空區地車の力学57.飾付けプラスワン
4月29日の祝日は雨が降らなければ例年、地車の飾付けと決まっています。各地區の地車や本住吉神社でも飾付けが始まります。
空區でも地車を愛する年寄り(世話役)の指導の下、若手が中心になり飾付けを行ないます。
3年間コロナ禍で休止していたが昨年ようやく地車を出せました。しかしながら、飾付けは最小限にとどめ、今年は4年振りに本格的な飾付けが行なわれました。

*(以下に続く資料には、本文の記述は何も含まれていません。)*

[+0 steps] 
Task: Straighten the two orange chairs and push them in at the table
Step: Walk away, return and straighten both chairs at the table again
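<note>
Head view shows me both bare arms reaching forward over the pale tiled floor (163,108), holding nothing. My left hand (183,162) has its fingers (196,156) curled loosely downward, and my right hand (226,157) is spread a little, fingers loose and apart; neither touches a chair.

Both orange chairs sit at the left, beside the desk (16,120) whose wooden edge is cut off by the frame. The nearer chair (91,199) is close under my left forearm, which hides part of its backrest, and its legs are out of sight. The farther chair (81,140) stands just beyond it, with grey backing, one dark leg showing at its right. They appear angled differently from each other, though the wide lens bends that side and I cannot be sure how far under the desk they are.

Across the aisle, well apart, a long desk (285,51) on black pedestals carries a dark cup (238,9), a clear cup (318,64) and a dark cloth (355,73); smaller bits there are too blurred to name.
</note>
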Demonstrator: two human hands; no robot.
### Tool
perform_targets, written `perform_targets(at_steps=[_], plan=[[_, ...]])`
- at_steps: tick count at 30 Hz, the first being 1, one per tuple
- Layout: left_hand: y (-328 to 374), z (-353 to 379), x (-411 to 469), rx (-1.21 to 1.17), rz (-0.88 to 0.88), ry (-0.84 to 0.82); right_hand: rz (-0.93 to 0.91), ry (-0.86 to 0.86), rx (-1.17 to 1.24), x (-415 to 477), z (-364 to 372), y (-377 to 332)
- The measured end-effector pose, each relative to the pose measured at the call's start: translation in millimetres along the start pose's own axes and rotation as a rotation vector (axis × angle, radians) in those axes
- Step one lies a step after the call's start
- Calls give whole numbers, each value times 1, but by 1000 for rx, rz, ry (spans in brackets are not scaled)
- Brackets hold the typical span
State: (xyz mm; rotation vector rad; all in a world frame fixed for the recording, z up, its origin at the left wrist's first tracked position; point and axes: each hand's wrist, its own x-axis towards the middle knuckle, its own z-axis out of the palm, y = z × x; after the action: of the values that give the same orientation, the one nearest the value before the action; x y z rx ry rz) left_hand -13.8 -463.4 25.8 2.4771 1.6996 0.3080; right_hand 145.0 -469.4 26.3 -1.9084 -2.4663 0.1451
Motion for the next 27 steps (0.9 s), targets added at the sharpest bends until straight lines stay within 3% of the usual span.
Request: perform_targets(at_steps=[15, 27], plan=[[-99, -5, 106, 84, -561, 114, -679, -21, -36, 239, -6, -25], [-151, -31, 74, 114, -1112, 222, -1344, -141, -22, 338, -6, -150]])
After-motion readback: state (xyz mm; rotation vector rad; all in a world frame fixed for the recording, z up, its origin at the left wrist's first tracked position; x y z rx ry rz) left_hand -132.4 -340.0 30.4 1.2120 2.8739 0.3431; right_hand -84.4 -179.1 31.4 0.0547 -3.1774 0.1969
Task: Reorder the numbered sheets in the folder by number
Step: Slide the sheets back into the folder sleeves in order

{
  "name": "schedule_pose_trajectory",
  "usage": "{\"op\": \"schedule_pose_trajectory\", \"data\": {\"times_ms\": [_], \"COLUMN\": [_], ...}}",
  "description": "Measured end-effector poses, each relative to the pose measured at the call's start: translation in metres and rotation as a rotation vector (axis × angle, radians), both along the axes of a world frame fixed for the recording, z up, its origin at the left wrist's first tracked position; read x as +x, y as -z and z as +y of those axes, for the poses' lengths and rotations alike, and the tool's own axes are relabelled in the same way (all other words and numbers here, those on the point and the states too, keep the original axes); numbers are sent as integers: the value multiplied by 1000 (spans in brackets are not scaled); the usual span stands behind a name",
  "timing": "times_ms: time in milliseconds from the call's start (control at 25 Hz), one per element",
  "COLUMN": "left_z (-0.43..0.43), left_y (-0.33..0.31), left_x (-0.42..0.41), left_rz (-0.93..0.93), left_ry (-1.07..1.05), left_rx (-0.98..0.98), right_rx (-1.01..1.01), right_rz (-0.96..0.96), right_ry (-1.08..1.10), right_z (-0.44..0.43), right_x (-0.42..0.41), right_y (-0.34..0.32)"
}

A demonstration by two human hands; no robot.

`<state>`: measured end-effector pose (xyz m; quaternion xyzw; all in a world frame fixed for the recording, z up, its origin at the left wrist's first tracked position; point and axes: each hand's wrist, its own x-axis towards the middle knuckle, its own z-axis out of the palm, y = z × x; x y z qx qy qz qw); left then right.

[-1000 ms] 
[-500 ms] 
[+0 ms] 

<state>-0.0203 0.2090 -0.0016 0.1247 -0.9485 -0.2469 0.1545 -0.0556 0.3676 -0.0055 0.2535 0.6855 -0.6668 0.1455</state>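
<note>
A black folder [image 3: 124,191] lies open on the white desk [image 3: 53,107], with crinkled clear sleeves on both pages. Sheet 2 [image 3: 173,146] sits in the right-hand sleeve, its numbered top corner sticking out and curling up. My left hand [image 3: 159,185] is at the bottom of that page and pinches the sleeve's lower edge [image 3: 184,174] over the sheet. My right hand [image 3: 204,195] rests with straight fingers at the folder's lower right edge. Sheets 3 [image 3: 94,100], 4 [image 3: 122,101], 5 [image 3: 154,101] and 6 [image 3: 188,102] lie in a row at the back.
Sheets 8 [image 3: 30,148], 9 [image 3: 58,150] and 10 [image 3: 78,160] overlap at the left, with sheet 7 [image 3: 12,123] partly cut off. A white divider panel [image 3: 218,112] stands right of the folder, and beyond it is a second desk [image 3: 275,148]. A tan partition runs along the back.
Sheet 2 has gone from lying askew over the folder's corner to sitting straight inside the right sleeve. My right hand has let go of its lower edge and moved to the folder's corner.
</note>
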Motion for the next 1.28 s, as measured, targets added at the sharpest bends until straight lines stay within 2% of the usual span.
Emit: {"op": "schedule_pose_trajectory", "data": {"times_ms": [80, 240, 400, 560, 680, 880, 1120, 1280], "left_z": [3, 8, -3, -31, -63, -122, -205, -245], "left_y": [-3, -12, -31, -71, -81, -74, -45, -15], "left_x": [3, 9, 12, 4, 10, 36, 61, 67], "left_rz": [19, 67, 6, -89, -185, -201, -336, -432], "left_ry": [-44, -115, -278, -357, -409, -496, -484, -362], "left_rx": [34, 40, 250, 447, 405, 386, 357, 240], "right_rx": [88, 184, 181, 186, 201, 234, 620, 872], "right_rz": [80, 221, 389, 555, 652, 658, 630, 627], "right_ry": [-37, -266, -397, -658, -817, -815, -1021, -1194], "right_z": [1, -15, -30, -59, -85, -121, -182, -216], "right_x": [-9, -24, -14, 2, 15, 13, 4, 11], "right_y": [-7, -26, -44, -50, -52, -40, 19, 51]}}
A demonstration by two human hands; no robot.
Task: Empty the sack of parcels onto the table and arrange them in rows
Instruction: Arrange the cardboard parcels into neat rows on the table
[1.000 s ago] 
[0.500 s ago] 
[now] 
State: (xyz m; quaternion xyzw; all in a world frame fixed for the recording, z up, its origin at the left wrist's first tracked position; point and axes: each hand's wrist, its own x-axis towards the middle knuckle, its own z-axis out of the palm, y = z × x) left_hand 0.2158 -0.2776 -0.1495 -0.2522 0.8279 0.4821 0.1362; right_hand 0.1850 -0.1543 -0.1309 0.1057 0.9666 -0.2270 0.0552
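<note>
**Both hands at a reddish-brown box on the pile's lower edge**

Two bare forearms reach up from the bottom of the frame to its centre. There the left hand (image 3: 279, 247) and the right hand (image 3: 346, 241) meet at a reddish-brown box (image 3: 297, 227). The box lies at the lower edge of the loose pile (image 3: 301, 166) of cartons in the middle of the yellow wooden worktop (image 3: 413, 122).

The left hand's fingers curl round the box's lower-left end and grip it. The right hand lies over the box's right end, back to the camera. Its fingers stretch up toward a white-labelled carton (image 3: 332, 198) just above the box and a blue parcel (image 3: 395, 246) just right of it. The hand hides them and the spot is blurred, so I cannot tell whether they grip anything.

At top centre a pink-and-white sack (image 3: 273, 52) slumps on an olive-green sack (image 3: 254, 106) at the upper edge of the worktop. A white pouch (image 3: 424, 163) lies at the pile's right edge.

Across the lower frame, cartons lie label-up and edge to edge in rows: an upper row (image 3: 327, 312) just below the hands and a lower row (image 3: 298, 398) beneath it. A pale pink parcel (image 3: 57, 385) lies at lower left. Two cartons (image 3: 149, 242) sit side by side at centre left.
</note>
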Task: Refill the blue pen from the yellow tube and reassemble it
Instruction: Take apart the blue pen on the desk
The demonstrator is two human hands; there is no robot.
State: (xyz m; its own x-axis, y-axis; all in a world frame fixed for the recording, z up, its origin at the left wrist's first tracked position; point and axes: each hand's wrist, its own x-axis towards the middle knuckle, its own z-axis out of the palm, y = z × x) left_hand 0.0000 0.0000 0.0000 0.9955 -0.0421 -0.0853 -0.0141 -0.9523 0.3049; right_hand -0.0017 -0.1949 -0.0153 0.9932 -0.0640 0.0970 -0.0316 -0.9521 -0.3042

衣装についても今回テスト的に、4日の宵宮は岸和田だんじり祭風の”股引”と”鯉口シャツ”に”法被”というイデタチになりました。
その昔は、”腰巻”に”チャンチャンコ”、さらに”腰巻”に”法被”、そして今回は”股引”に”鯉口シャツ”姿にチャレンジする初の試みです。
本住吉神社の8地区の中でも、最近は”腰巻”から”股引”に変える地区が出だしています。
執行部によると衣装変更の理由は、”腰巻”の生地である「ネル」が調達できないことからだといいます。
ネルはもともとアウトドアやワークウェアとして厳しい環境下で使われる生地ですが、ウクライナ侵攻が影響しているのか高価で品薄、入荷しにくいらしい???知らんけど。
”腰巻”は本住吉神社例大祭の伝統ですが、今年の宵宮の空區は伝統の”腰巻”から”股引”に変わるのです。
股下になり動きやすさは格段に上がりますが、危険は倍増する。よって対策が必要になるでしょう。また神戸の地車は、岸和田のように走る地車ではなく優雅さがウリなので、果たして”腰巻”から”股下”に簡単に切替てよいものか?
伝統を一掃するのは大変な力を必要とします。
しかし、ダメだろうではなく何とかするという強い意志が、物事の価値を変える唯一の方法でもあります。
私の年齢以上の地車で育ったジモPの年寄りにとって、衣装変更はどんな風に映るのか?それは祭りが終わった後にも大きな議論となるところでしょう。
”股引”と”鯉口シャツ”は各位1セットが配布され、サイズがS、M、L、LL、2L、3Lのため腹回りでサイズがきまります。したがって、中年太りは股下が長くなりツラい。自腹で買えば同じサイズでも股下の長い・短いがあるようですが今回は配布なので体系は問題外です(笑)。
ともあれ、着慣れない衣装なので明日からイキな着こなしをググりつつ研究しなければなりません。
恐らく私だけではないはず。新たな試みにはとかく準備に時間がかかるものです。
ただし今回はテストなので4日の宵宮のみ、5日は本宮なので”腰巻”に”法被”の正装に戻ります。
いかにも空區らしい慎重な配慮ですが、自分の評価と他人の評価、両方を聞けば可能性は広がるし、良きにつけ悪しきにつけ先が見えるものです。
こればかりはオーディエンスの評価ではなく、年寄り(世話役)も含め当事者(空區若中)の評価が重要になるでしょう。